Word for word, retype every entry in the listing.

┌──

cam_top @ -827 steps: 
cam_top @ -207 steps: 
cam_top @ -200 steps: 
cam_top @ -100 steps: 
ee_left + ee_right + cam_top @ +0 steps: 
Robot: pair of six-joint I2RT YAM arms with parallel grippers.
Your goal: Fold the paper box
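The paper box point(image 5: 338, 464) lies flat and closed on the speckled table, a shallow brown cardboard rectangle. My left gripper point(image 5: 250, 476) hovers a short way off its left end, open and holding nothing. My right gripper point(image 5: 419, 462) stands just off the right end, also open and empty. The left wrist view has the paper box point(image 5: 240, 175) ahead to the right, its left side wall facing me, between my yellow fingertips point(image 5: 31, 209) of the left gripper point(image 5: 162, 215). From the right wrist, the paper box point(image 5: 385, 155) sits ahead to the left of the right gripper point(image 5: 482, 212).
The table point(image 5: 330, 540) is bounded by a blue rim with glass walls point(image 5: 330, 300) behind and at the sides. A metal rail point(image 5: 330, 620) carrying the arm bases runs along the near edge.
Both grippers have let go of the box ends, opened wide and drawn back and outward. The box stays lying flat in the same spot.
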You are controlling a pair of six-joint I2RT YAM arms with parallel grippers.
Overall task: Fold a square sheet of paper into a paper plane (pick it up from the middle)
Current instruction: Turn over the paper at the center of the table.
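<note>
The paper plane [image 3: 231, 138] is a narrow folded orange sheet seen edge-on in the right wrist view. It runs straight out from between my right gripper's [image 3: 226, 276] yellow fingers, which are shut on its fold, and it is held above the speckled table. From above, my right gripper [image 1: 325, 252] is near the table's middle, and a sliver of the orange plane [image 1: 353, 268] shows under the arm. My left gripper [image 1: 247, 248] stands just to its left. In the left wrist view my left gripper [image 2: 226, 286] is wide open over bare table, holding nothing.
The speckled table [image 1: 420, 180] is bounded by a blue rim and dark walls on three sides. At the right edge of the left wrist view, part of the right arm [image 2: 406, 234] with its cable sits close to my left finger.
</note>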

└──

**Task response:**
cam_top @ -827 steps: 
cam_top @ -207 steps: 
cam_top @ -200 steps: 
cam_top @ -100 steps: 
ee_left + ee_right + cam_top @ +0 steps: 
Robot: pair of six-joint I2RT YAM arms with parallel grippers.
Your goal: Fold the paper box
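The paper box point(image 5: 338, 464) lies flat and closed on the speckled table, a shallow brown cardboard rectangle. My left gripper point(image 5: 250, 476) hovers a short way off its left end, open and holding nothing. My right gripper point(image 5: 419, 462) stands just off the right end, also open and empty. The left wrist view has the paper box point(image 5: 240, 175) ahead to the right, its left side wall facing me, between my yellow fingertips point(image 5: 31, 209) of the left gripper point(image 5: 162, 215). From the right wrist, the paper box point(image 5: 385, 155) sits ahead to the left of the right gripper point(image 5: 482, 212).
The table point(image 5: 330, 540) is bounded by a blue rim with glass walls point(image 5: 330, 300) behind and at the sides. A metal rail point(image 5: 330, 620) carrying the arm bases runs along the near edge.
Both grippers have let go of the box ends, opened wide and drawn back and outward. The box stays lying flat in the same spot.
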You are controlling a pair of six-joint I2RT YAM arms with parallel grippers.
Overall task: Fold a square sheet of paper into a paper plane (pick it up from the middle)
Current instruction: Turn over the paper at the center of the table.
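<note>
The paper plane [image 3: 231, 138] is a narrow folded orange sheet seen edge-on in the right wrist view. It runs straight out from between my right gripper's [image 3: 226, 276] yellow fingers, which are shut on its fold, and it is held above the speckled table. From above, my right gripper [image 1: 325, 252] is near the table's middle, and a sliver of the orange plane [image 1: 353, 268] shows under the arm. My left gripper [image 1: 247, 248] stands just to its left. In the left wrist view my left gripper [image 2: 226, 286] is wide open over bare table, holding nothing.
The speckled table [image 1: 420, 180] is bounded by a blue rim and dark walls on three sides. At the right edge of the left wrist view, part of the right arm [image 2: 406, 234] with its cable sits close to my left finger.
</note>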

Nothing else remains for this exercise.